═════ DATA BLOCK

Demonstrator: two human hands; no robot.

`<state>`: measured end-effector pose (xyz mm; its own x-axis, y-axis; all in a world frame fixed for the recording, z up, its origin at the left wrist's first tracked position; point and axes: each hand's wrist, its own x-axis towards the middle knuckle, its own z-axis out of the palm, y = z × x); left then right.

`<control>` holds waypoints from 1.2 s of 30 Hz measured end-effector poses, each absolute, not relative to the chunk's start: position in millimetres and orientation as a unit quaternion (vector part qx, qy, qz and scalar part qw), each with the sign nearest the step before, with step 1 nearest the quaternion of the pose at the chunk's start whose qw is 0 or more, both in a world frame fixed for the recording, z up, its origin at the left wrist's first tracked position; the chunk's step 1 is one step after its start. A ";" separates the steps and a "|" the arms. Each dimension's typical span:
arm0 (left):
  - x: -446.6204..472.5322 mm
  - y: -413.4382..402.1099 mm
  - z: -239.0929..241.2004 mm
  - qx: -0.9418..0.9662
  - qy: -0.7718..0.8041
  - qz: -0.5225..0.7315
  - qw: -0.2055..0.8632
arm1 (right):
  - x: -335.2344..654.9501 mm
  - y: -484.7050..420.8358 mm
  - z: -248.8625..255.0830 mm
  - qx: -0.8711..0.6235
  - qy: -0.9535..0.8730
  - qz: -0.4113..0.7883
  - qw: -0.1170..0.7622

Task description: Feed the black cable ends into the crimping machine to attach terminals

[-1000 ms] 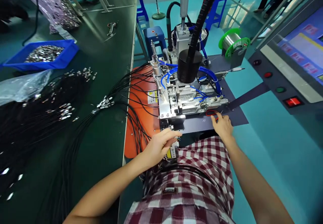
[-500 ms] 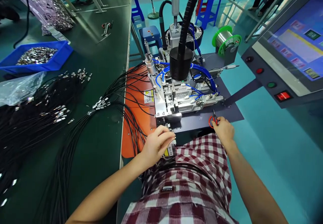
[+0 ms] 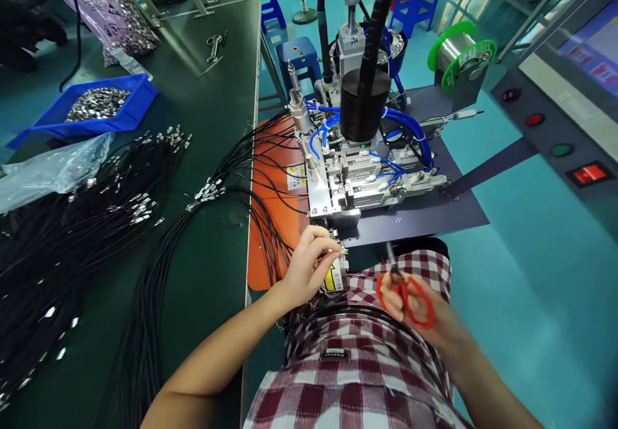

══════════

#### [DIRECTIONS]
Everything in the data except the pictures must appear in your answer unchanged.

#### [RESPONSE FOR THIS EXERCISE]
Demonstrator: two human hands; no robot.

`<state>`: measured end-effector pose (xyz mm; its own x-axis, y-axis; all in a world frame fixed for the recording, z up, its origin at the left wrist's first tracked position; point and axes: each hand's wrist, its own x-axis towards the middle knuckle, its own z-axis out of the palm, y = z × x); left then right.

`<control>` holds waypoints from 1.2 s of 30 Hz measured end-effector poses, each absolute, not relative to the chunk's start: position in millimetres and orientation as a unit quaternion (vector part qx, qy, qz and scalar part qw), each with the sign nearest the step before, with step 1 nearest the quaternion of the pose at the chunk's start whose qw is 0 or more, both in a world frame fixed for the recording, z up, its origin at the left wrist's first tracked position; the chunk's step 1 is one step after its start. A ";" separates the steps and a "|" the arms. Each dimension's typical span:
arm0 (left):
  - x: -446.6204..472.5322 mm
  - y: -413.4382..402.1099 mm
  - z: -239.0929..241.2004 mm
  - qx: -0.9418..0.9662
  - qy: -0.7718..0.8041
  - qz: -0.5225..0.7315
  - qw: -0.2055..0.8632
arm1 (right):
  - x: -335.2344..654.9501 mm
  - y: -484.7050..420.8358 mm
  - z: -248.8625..255.0830 mm
  - qx: -0.8711..0.6235
  - qy: -0.9535..0.8730
  - qz: -0.4113..0.7883
  - qw: -0.1170..0.7622

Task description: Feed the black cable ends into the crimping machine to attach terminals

[-1000 ms] 
[-500 ms] 
[+0 ms] 

There is nothing else to add to the answer.